Aim of the task → Only the lines holding the string "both" are needed; copy each of them from the data.

Data extract →
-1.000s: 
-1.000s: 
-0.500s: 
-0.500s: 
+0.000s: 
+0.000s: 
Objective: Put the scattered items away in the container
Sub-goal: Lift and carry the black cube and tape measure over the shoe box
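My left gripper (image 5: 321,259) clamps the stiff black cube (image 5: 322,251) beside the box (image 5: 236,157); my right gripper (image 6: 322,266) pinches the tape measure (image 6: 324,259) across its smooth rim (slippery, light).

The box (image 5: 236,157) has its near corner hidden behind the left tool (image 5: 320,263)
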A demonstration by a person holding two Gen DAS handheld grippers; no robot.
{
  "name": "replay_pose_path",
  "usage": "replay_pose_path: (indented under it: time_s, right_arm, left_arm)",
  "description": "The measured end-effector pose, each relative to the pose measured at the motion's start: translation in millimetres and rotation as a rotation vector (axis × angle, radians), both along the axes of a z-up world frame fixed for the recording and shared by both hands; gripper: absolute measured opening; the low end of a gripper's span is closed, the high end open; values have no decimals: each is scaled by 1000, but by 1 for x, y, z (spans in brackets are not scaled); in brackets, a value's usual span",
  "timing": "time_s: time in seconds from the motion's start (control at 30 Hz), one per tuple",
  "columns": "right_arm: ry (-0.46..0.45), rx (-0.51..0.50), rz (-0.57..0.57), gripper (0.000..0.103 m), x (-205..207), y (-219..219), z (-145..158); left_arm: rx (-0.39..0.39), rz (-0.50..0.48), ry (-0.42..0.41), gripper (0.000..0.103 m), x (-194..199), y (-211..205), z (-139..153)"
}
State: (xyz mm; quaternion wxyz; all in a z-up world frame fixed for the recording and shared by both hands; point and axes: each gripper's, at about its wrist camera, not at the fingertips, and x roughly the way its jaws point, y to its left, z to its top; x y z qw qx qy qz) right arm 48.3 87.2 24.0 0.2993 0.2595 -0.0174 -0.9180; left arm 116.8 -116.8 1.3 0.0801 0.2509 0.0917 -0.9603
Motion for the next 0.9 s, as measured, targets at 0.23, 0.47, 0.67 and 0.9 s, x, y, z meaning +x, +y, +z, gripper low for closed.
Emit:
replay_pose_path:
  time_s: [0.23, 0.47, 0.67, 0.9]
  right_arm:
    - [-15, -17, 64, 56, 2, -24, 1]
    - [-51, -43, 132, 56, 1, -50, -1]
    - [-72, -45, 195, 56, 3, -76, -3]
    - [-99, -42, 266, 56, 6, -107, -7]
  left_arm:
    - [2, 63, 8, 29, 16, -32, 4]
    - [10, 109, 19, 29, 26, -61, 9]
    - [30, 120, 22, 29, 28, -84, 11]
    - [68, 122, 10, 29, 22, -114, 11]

Answer space →
  "description": "The measured end-effector pose, each relative to the pose measured at the motion's start: translation in millimetres and rotation as a rotation vector (axis × angle, radians), both along the axes of a z-up world frame fixed for the recording and shared by both hands; gripper: absolute measured opening; the low end of a gripper's span is closed, the high end open; values have no decimals: each is scaled by 1000, but by 1 for x, y, z (spans in brackets are not scaled); in brackets, a value's usual span",
State: (xyz mm; quaternion wxyz; all in a z-up world frame fixed for the recording and shared by both hands; point and axes: each gripper's, at about its wrist camera, not at the fingertips, and x roughly the way its jaws point, y to its left, z to its top; x y z qw qx qy qz) right arm 48.3 87.2 24.0 0.2993 0.2595 -0.0174 -0.9180; left arm 116.8 -116.8 1.3 0.0801 0.2509 0.0917 -0.9603

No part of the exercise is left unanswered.